Construction of the 25-bed hospital started in 1917 at the 1300 block of Lubbock’s bustling Broadway thoroughfare on a 125 x 175-foot space that left the sanitarium’s first floor partially underground, and in short order, by early January 1918, patients began to be admitted (local M.M. Coleman is said to have been the first). During that inaugural year, the patient total was an admirable 551 individuals, and the staff, besides the three founding physicians, consisted of one graduate nurse, ten student nurses, the business manager, a cook and a janitor. The growing need for nurses at the new Lubbock site had prompted Dr. Ponton to move his nurses’ training school from Post to the Lubbock Sanitarium, and ten nursing students entered the first class. The nursing program at the Sanitarium grew into the still-thriving Covenant School of Nursing, while Lubbock Sanitarium eventually became Lubbock General Hospital, Memorial Hospital, and then Methodist Hospital, now known as Covenant Hospital.

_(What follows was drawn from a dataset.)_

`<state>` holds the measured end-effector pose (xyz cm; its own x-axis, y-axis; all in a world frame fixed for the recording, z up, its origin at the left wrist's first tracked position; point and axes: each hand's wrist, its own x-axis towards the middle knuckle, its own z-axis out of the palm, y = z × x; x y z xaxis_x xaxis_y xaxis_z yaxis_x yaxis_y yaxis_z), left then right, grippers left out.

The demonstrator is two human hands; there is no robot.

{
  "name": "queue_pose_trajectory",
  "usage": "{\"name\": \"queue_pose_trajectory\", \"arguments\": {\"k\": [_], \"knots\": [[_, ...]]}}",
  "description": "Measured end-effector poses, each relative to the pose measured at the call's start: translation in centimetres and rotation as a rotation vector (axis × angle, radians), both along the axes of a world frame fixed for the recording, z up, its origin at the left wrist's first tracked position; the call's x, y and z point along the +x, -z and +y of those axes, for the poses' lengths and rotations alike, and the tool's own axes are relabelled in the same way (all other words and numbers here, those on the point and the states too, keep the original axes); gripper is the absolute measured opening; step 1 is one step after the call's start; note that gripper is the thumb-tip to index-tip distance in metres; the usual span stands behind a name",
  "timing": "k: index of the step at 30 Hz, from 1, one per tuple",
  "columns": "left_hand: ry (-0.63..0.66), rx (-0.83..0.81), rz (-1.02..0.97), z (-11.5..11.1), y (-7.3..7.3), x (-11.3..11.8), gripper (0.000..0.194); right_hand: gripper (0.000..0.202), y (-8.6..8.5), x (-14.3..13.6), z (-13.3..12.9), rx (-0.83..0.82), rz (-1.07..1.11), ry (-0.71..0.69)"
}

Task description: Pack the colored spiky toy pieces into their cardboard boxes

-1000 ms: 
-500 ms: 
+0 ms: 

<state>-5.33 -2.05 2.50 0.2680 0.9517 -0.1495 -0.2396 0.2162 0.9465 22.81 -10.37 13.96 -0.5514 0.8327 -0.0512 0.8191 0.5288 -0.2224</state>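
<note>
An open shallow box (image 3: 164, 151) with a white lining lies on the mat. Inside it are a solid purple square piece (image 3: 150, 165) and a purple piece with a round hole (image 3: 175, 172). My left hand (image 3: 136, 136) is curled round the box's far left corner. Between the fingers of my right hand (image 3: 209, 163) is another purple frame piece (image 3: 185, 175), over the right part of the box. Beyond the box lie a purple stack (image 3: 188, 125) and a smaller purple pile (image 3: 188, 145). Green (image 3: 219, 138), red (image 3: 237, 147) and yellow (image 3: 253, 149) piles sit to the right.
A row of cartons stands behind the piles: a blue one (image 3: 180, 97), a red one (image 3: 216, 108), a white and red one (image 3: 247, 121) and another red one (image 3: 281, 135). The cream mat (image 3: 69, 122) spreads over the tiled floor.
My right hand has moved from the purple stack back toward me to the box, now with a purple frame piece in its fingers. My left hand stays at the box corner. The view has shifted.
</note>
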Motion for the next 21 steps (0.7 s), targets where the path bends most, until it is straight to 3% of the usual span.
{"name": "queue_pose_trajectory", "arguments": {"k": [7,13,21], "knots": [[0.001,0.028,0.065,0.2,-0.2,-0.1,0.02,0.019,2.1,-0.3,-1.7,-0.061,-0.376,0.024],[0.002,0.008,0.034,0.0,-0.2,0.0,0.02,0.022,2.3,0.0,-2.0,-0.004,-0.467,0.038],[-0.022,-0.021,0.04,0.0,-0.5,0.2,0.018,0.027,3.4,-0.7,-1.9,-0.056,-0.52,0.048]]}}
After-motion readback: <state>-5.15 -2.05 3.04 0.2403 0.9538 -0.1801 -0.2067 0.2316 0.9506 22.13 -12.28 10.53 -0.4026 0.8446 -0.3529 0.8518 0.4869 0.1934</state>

Dr. Ponton’s legacy at the hospital lead to an interesting interfamilial twist of fate. It begins in 1919, when a young Dr. J.T. Krueger moved to Lubbock and trained as a surgeon at the hospital under Dr. Ponton, so when Dr. Ponton decided to move to the big city in Fort Worth a year later, he sold his interest in the Sanitarium to Krueger, who took over Dr. Ponton’s Chief Surgeon role at the site. Years later, Dr. Ponton’s son, Arvel Ponton Jr., would also go on to become a doctor and eventually returned to Lubbock himself following service as a World War II combat surgeon in Burma. In Lubbock, Dr. Ponton Jr. would end up completing a surgical residency at Methodist Hospital from 1946-1948 under Dr. Krueger—the very same surgeon Dr. Ponton Sr. had trained there decades earlier.
In many realms, Dr. Ponton, himself a character and full of talent, was duly deserving of the cliched “larger than life” title. He was an avid sportsman and early car buff. He once answered a patient call to Lamesa from Post, driving there under a hard rain in a fender-less, topless Ford “Tin Henry” car. Returning with both himself and the car covered in mud, he vowed to make all future trips by horsepower instead. And in another illustration of his zest for life, he later went on a hunting trip with Dr. A. C. Surman of Post in a newer car, his “32” Hupmobile, and sighted a herd of antelope, which the pair overtook, allowing Dr. Surman to shoot two of the animals from the moving car to great excitement.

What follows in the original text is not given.